Community eco-management and audit scheme (EMAS): voluntary participation by organisations

2008/0154(COD)

The Commission presents a report on the review of implementation of Regulation (EC) No 122/2009 of the European Parliament and of the Council on the voluntary participation by organisations in a Community eco-management and audit scheme (EMAS) and Regulation (EC) No 66/2010 of the European Parliament and of the Council on the EU Ecolabel.

EMAS (established in 1995) and the EU Ecolabel (created in 1992) are integrated parts of the product policy framework regarding sustainable consumption and production.

In 2013, the Commission committed to undertaking a fitness check (evaluation study and stakeholder consultation) of the EU Ecolabel and EMAS examining the two schemes in terms of their relevance, effectiveness, efficiency, coherence and their EU value added.

1) Evaluation of the two systems: the fitness check confirms the useful role of the schemes as voluntary instruments for businesses that facilitate transition to a circular economy and provide information on environmental performance of products and organisations to consumers and in business-to-business transactions.

However, it identifies clear limitations of the two instruments given their voluntary nature and the limited level of uptake for a number of product groups and the low awareness of the two schemes.

The limited use of the instruments reduces their overall efficacy:

·         the uptake of EMAS and the EU Ecolabel is not sufficient to achieve significant changes in overall consumption and production patterns;

·         for EMAS additional barriers are a: lack of integration into public policy in the form of incentives and relief from other regulatory requirements and the existence of a globally recognized and less demanding environmental management system (ISO 14001).

A full quantitative cost/benefit assessment has not been possible.

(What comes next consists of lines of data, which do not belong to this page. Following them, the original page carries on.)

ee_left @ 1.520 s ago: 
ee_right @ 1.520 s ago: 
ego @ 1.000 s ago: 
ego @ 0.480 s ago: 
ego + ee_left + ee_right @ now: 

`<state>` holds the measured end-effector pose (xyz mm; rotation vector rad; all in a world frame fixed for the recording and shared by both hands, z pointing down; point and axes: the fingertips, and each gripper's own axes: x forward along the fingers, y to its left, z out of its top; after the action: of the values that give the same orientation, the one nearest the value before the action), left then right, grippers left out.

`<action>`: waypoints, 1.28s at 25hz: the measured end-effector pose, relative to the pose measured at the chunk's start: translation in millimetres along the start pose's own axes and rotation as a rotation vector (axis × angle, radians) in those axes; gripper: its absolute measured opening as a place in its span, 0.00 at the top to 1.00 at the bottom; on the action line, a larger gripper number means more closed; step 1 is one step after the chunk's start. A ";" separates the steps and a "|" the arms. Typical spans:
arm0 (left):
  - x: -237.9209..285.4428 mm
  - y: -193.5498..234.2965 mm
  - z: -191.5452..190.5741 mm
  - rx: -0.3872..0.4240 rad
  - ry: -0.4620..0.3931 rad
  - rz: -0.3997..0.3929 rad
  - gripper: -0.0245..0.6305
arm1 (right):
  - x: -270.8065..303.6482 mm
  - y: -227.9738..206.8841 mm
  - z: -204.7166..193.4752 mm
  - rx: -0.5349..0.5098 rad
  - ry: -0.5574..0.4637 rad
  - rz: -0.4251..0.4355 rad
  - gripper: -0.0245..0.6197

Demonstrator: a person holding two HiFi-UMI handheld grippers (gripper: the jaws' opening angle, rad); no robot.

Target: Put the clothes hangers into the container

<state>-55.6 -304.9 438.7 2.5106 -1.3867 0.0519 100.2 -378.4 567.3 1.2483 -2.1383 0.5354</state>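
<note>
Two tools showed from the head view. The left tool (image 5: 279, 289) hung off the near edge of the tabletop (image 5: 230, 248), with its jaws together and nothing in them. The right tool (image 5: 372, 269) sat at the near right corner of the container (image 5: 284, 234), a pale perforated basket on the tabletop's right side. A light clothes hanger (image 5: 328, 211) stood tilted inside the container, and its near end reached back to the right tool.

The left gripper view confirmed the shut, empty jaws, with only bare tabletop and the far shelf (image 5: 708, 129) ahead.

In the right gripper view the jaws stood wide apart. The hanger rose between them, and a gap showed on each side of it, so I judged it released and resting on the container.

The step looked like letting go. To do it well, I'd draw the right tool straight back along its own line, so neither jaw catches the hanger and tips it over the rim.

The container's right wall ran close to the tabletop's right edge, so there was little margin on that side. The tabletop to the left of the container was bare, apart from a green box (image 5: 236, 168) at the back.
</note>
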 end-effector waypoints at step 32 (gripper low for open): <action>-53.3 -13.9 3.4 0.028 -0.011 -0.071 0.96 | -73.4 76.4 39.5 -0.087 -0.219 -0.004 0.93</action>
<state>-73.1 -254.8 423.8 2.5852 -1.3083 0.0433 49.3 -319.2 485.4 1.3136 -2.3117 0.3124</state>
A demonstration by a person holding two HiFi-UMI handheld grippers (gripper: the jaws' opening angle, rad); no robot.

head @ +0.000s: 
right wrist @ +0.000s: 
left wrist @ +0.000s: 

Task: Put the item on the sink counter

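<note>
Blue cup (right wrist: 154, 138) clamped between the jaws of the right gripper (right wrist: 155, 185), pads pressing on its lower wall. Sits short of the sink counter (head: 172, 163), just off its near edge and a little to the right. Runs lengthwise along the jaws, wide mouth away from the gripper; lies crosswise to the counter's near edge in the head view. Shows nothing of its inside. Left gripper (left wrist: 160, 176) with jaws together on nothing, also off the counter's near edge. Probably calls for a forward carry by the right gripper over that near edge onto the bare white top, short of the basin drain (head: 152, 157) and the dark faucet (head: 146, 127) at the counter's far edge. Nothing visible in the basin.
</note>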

However, 79% of the EU Ecolabel stakeholders found that the EU Ecolabel was a valuable tool and 95 % wanted to keep it either as it is or with changes. At the same time more than 70 % of all EMAS organisations surveyed found that they had improved or significantly improved performance on energy efficiency, use of materials, water consumption and waste production.

Since the schemes have not achieved major uptake across Europe it is difficult to demonstrate full EU added value.

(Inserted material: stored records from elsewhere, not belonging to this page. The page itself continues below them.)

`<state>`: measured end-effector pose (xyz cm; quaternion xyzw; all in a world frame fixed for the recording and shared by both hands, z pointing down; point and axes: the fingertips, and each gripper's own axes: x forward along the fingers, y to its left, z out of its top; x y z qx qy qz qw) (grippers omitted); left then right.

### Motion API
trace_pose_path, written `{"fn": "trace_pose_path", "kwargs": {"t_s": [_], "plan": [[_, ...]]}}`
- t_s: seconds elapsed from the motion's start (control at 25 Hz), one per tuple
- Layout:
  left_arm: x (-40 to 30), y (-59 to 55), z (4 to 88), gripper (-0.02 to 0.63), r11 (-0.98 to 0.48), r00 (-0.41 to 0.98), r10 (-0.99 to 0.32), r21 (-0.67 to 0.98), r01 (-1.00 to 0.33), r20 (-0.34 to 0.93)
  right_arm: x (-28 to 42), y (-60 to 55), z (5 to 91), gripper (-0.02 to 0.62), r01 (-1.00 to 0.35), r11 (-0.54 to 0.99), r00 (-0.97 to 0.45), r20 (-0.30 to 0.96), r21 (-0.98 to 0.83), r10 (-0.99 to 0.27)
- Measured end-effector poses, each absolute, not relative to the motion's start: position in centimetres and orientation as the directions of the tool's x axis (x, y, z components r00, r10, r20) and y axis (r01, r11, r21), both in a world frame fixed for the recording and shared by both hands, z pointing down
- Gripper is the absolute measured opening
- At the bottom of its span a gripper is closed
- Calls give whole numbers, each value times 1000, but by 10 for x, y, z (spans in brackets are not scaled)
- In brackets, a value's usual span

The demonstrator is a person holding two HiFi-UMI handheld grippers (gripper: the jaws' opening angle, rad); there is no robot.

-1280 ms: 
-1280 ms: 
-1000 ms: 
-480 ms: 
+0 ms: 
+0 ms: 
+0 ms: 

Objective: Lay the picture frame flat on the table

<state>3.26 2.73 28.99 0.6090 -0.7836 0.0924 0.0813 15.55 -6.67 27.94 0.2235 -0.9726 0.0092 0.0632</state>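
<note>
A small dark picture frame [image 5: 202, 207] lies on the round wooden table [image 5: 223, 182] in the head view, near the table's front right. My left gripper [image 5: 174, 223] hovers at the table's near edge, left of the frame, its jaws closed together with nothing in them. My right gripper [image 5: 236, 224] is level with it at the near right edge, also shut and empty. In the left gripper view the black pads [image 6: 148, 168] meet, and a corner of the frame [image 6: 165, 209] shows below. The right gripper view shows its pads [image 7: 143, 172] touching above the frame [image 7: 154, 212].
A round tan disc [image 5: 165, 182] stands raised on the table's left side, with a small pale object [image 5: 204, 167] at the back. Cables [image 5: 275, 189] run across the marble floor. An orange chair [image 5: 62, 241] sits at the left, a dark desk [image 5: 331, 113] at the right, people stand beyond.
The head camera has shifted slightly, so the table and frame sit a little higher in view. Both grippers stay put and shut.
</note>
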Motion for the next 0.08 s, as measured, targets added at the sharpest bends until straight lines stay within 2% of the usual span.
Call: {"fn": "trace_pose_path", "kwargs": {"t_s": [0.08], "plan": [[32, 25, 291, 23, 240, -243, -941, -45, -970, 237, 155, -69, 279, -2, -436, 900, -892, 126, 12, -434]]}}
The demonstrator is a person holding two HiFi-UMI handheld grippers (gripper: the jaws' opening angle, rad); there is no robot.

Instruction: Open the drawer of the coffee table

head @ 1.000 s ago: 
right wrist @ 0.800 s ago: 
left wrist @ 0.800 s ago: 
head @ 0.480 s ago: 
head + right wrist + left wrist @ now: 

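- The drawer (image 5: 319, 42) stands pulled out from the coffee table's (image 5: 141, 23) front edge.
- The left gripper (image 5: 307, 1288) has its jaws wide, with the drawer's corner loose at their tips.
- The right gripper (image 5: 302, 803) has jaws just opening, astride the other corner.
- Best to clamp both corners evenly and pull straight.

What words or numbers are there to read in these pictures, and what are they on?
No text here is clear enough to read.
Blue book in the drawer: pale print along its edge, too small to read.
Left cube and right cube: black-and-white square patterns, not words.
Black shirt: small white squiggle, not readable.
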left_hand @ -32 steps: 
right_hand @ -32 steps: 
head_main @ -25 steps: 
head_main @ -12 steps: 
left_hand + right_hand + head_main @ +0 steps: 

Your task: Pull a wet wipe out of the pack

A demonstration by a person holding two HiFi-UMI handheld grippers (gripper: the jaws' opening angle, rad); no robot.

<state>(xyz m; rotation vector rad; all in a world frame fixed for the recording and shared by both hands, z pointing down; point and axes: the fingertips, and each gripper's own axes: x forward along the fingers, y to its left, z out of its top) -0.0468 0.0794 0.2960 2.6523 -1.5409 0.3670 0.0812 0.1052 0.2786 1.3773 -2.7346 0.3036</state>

2) Improving the effectiveness of the systems: the Commission considers it necessary to adopt a more focused approach to maximize impacts on the ground.

EMAS scheme: in 2017, the Commission will seek confirmation of Member States' commitment to the continuation of the scheme and the implementation of measures supporting a better take-up.

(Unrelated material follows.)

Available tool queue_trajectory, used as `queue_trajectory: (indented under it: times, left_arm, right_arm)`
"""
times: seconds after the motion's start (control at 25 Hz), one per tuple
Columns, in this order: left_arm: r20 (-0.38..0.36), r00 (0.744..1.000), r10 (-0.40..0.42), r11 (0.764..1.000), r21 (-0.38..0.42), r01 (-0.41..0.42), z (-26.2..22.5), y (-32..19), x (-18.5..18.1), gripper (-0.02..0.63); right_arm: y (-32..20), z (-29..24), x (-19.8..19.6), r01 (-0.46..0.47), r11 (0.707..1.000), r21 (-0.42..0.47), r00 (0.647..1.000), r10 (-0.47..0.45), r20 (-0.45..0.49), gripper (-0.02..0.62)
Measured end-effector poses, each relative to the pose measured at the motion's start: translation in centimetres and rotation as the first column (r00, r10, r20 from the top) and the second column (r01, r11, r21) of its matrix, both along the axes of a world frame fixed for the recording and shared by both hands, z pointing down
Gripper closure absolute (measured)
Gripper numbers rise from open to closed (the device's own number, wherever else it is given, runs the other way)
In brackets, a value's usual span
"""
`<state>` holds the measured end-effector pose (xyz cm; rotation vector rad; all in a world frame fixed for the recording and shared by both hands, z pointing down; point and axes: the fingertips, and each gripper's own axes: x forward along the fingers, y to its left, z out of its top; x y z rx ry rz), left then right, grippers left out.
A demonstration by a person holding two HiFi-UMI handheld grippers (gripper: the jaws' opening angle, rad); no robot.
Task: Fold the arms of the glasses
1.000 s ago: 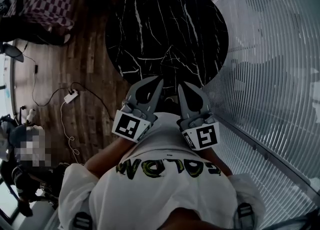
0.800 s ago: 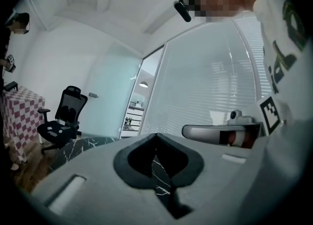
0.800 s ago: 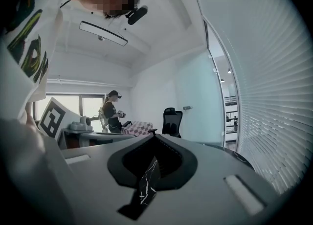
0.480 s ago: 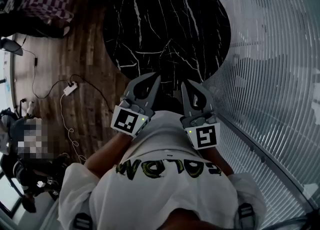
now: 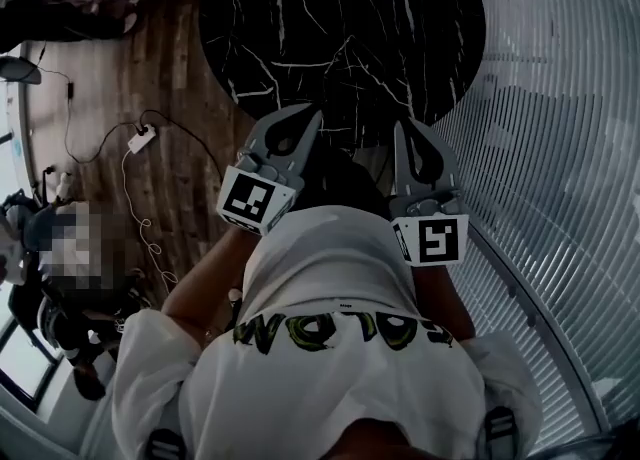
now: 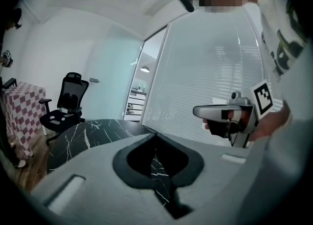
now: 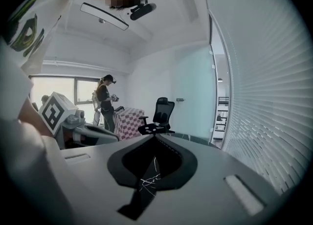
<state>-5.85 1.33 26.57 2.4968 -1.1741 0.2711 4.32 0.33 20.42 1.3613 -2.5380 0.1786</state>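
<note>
The glasses show in no view, so I cannot tell where they lie; nothing can be made out on the part of the round black marble table (image 5: 340,38) that is in view.

The left gripper (image 5: 313,114) has its jaws closed together and empty; in its own view the tips (image 6: 155,135) meet, with only the veined tabletop seen through the gap behind them. The right gripper (image 5: 404,128) is likewise closed on nothing, its tips (image 7: 155,137) touching; both grippers are held near the table's near edge, side by side and apart, each pointing toward the table. Each one's view catches the other: the right gripper (image 6: 217,112) off to the right, the left gripper (image 7: 90,134) off to the left.

The person wears a white shirt (image 5: 330,348); the marker cubes (image 5: 250,203) sit just in front of it.

A wooden floor (image 5: 170,88) lies left of the table, with a power strip (image 5: 141,136) and its cable on it; a slatted blind (image 5: 560,148) runs along the right. Beyond the table stand an office chair (image 6: 66,104) and a checked cloth (image 6: 22,104); a second person (image 7: 104,102) stands by the window.
</note>
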Motion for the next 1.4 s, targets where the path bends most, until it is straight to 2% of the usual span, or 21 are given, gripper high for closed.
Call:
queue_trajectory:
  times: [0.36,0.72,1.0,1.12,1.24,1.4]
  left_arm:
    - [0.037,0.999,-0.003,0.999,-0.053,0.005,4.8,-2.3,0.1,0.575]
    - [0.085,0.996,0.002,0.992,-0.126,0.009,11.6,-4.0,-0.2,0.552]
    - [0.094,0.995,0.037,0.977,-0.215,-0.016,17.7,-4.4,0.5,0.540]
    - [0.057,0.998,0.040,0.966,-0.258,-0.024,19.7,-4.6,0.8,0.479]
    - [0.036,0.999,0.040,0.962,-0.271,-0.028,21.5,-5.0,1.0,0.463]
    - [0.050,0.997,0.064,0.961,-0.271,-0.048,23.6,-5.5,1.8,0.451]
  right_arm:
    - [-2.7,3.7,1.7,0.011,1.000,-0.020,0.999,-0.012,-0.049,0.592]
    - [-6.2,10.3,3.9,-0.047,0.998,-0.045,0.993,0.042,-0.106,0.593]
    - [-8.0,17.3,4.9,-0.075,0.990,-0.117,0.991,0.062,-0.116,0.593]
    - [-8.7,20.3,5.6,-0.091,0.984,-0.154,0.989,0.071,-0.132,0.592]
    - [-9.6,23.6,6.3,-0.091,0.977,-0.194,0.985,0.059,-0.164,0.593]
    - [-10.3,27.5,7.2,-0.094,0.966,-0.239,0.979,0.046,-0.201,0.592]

Depending on the support of Member States, the Commission will develop actions to further increase the added value of the scheme, these actions being based on:

·         additional opportunities to use EMAS as a tool for decreasing administrative burden and regulatory relief;

·         using the compliance required by EMAS to facilitate the implementation of environmental policies under energy, emissions to air, biodiversity, water or waste management;

·         EMAS’s better integration into the implementation of the green action plan for SMEs;

·         taking into account the evolution of ISO Standard 14001 in 2015 and interaction between the revised standard and EMAS;

·         the replication of the measures implemented by Member States that achieved a significant number of EMAS registrations and recognized as best practices;

·         ensure efficient reporting channels from organisations to authorities so that EMAS verified environmental performance might be used to facilitate the implementation of other environmental policies.